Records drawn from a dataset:
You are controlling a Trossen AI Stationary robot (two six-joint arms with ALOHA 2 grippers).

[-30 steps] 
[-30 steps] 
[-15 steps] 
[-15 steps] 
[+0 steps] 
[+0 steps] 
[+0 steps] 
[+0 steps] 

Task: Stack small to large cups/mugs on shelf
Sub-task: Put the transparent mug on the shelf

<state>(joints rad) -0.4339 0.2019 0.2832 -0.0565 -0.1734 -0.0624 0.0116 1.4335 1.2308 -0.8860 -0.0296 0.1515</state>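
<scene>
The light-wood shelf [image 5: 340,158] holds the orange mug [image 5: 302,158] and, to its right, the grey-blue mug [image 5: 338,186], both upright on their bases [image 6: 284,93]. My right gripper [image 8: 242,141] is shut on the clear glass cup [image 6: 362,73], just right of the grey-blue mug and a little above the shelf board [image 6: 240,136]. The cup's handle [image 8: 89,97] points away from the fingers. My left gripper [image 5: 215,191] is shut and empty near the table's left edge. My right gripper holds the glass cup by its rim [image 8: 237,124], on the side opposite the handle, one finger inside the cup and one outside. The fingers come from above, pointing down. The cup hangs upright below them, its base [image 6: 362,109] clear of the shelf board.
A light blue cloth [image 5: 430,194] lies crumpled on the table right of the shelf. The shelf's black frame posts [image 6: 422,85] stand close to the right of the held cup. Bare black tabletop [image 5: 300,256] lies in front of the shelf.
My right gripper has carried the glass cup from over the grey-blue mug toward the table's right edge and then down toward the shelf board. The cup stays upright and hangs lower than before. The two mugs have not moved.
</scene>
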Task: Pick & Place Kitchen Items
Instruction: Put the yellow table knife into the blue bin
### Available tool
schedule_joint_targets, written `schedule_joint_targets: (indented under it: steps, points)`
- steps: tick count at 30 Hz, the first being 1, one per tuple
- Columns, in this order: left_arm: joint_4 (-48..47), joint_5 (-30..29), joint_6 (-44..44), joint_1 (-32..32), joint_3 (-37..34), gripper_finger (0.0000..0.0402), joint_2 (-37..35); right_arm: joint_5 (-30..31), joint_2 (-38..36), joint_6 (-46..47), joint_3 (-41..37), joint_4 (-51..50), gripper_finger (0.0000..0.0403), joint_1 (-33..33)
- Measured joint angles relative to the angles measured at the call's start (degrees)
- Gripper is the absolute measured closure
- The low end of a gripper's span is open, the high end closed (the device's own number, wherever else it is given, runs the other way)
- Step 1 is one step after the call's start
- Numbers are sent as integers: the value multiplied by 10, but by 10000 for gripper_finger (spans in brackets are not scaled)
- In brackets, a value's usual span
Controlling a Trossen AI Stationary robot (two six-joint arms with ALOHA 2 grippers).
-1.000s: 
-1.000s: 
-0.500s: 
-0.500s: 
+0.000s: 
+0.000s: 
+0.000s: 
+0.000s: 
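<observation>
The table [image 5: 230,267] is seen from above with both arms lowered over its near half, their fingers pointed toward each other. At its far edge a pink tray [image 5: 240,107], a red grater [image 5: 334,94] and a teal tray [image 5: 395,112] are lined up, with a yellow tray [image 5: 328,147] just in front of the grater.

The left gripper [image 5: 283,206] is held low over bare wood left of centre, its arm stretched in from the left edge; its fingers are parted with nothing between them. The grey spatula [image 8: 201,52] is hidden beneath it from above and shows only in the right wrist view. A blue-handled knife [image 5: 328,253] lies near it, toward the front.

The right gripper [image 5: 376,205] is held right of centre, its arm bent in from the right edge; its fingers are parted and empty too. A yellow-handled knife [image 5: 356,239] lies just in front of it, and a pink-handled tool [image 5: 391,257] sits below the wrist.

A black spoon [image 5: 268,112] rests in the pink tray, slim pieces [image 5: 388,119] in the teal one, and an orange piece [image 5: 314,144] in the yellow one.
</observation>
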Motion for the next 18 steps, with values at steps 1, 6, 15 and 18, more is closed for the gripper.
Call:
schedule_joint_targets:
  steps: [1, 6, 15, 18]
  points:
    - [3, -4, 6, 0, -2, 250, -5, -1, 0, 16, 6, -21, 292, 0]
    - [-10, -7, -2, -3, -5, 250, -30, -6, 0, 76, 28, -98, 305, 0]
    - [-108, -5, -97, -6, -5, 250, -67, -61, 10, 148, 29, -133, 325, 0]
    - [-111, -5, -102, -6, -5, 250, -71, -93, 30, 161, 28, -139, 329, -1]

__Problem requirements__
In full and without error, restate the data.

__Result of the task__
You are controlling a Trossen AI Stationary robot (two six-joint arms with ALOHA 2 grippers).

[-30 steps] 
[-30 steps] 
[-15 steps] 
[-15 steps] 
[+0 steps] 
[+0 steps] 
[+0 steps] 
[+0 steps] 

Task: Stack small to large cups/mugs on shelf
Sub-task: Put the transparent mug on the shelf

<state>(joints rad) -0.4339 0.2019 0.2832 -0.0565 -0.1734 -0.0624 0.0116 1.4335 1.2308 -0.8860 -0.0296 0.1515</state>
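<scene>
The light-wood shelf [image 5: 340,158] holds the orange mug [image 5: 302,158] and, to its right, the grey-blue mug [image 5: 338,186], both upright on their bases [image 6: 284,93]. My right gripper [image 8: 242,141] is shut on the clear glass cup [image 6: 362,73], just right of the grey-blue mug and a little above the shelf board [image 6: 240,136]. The cup's handle [image 8: 89,97] points away from the fingers. My left gripper [image 5: 215,191] is shut and empty near the table's left edge. My right gripper holds the glass cup by its rim [image 8: 237,124], on the side opposite the handle, one finger inside the cup and one outside. The fingers come from above, pointing down. The cup hangs upright below them, its base [image 6: 362,109] clear of the shelf board.
A light blue cloth [image 5: 430,194] lies crumpled on the table right of the shelf. The shelf's black frame posts [image 6: 422,85] stand close to the right of the held cup. Bare black tabletop [image 5: 300,256] lies in front of the shelf.
My right gripper has carried the glass cup from over the grey-blue mug toward the table's right edge and then down toward the shelf board. The cup stays upright and hangs lower than before. The two mugs have not moved.
</scene>
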Task: Pick & Place Kitchen Items
Instruction: Put the yellow table knife into the blue bin
### Available tool
schedule_joint_targets, written `schedule_joint_targets: (indented under it: steps, points)`
- steps: tick count at 30 Hz, the first being 1, one per tuple
- Columns, in this order: left_arm: joint_4 (-48..47), joint_5 (-30..29), joint_6 (-44..44), joint_1 (-32..32), joint_3 (-37..34), gripper_finger (0.0000..0.0402), joint_2 (-37..35); right_arm: joint_5 (-30..31), joint_2 (-38..36), joint_6 (-46..47), joint_3 (-41..37), joint_4 (-51..50), gripper_finger (0.0000..0.0403), joint_1 (-33..33)
- Measured joint angles relative to the angles measured at the call's start (degrees)
- Gripper is the absolute measured closure
- The low end of a gripper's span is open, the high end closed (the device's own number, wherever else it is given, runs the other way)
- Step 1 is one step after the call's start
- Numbers are sent as integers: the value multiplied by 10, but by 10000 for gripper_finger (spans in brackets are not scaled)
- In brackets, a value's usual span
Controlling a Trossen AI Stationary robot (two six-joint arms with ALOHA 2 grippers).
-1.000s: 
-1.000s: 
-0.500s: 
-0.500s: 
+0.000s: 
+0.000s: 
+0.000s: 
+0.000s: 
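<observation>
The table [image 5: 230,267] is seen from above with both arms lowered over its near half, their fingers pointed toward each other. At its far edge a pink tray [image 5: 240,107], a red grater [image 5: 334,94] and a teal tray [image 5: 395,112] are lined up, with a yellow tray [image 5: 328,147] just in front of the grater.

The left gripper [image 5: 283,206] is held low over bare wood left of centre, its arm stretched in from the left edge; its fingers are parted with nothing between them. The grey spatula [image 8: 201,52] is hidden beneath it from above and shows only in the right wrist view. A blue-handled knife [image 5: 328,253] lies near it, toward the front.

The right gripper [image 5: 376,205] is held right of centre, its arm bent in from the right edge; its fingers are parted and empty too. A yellow-handled knife [image 5: 356,239] lies just in front of it, and a pink-handled tool [image 5: 391,257] sits below the wrist.

A black spoon [image 5: 268,112] rests in the pink tray, slim pieces [image 5: 388,119] in the teal one, and an orange piece [image 5: 314,144] in the yellow one.
</observation>
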Motion for the next 18 steps, with values at steps 1, 6, 15 and 18, more is closed for the gripper.
Call:
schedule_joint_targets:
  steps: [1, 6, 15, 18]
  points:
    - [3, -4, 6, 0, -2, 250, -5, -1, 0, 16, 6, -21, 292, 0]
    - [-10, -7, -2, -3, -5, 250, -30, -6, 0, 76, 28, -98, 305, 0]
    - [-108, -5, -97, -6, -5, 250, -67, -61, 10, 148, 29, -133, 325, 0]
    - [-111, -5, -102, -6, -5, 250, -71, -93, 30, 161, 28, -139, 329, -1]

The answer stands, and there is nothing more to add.